Bio Dataset Manager: easily encode biological sequences into tensors


Coverage PyPI Latest Release Unit Tests
Powered by TaccLab
License

Authors:


- Fabio Bove | fabio.bove.dr@gmail.com
- Eugenio Bertolini |

What is it?

Bio Data Manager is a Python project designed for managing and processing bio-sequence data, including DNA, proteins, and SMILES strings.

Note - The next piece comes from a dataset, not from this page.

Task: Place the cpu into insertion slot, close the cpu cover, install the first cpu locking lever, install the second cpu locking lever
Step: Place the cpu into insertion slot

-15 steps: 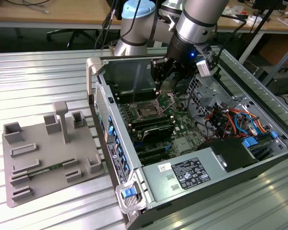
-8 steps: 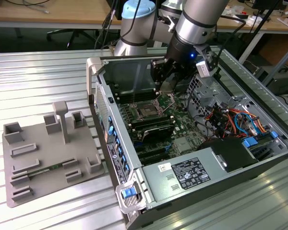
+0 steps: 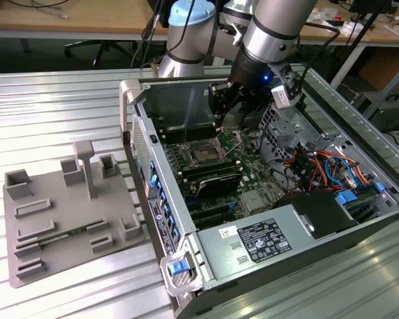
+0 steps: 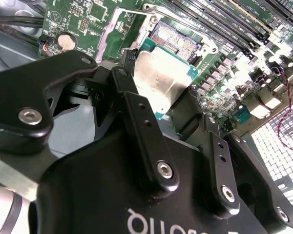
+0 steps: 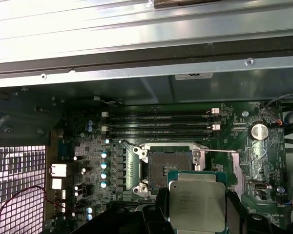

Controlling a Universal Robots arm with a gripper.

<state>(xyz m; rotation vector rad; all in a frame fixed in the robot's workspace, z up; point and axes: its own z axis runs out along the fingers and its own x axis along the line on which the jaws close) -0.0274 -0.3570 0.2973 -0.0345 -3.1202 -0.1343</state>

This tool facilitates the encoding of these sequences into tensors, which can then be used for AI computations and complex model implementations.


Project Structure

  • bio_data_manager/: Contains core modules for bioinformatics sequence processing and management.
  • bio_sequences/: Handles various operations related to biological sequences such as DNA and protein.

Installation

  1. Install it as a library
    • Using CPU:
      pip install bio-dataset-manager
    • Using CUDA:
      pip install bio-dataset-manager[cuda] -f https://download.pytorch.org/whl/torch_stable.html

Usage

Examples of the code can be found in the examples folder.

  1. import the modules
import torch
from bio_dataset_manager.bio_dataloader import BioDataloader
from bio_dataset_manager.bio_dataset import BioDataset
from bio_sequences.dna_sequence import DnaSequence
  1. create the dataset and dataloader
dataset = BioDataset(
        dataset_folder="path/to/dataset",
        sequences_limit=10,
        randomize_choice=True,
        pad_same_len=False,
        window_size=1,
        sequence_info=DnaSequence(),
        sequences=None,
    )

dataloader = BioDataloader(
        dataset=dataset,
        batch_size=5,
        shuffle=True,
        collate_fn=dataset.collate_fn,
        split_ratio=0.5,
        use_gpu=True if torch.cuda.is_available() else False
    )
  1. training loop example
epochs = 5
for epoch in range(epochs):
    with tqdm(total=len(dataloader.training_dataloader), desc=f"Epoch {epoch + 1}/{epochs}", unit="batch") as pbar:
        for batch in dataloader.training_dataloader:
            y_real, lengths = dataloader.process_batch(batch)
            time.sleep(0.1)
            pbar.update(1)
            pbar.set_postfix(
                loss_gen=f"0.0",
                loss_dis=f"0.0"
            )
    pbar.refresh()

Contributing

Feel free to submit issues or pull requests if you'd like to contribute to this project.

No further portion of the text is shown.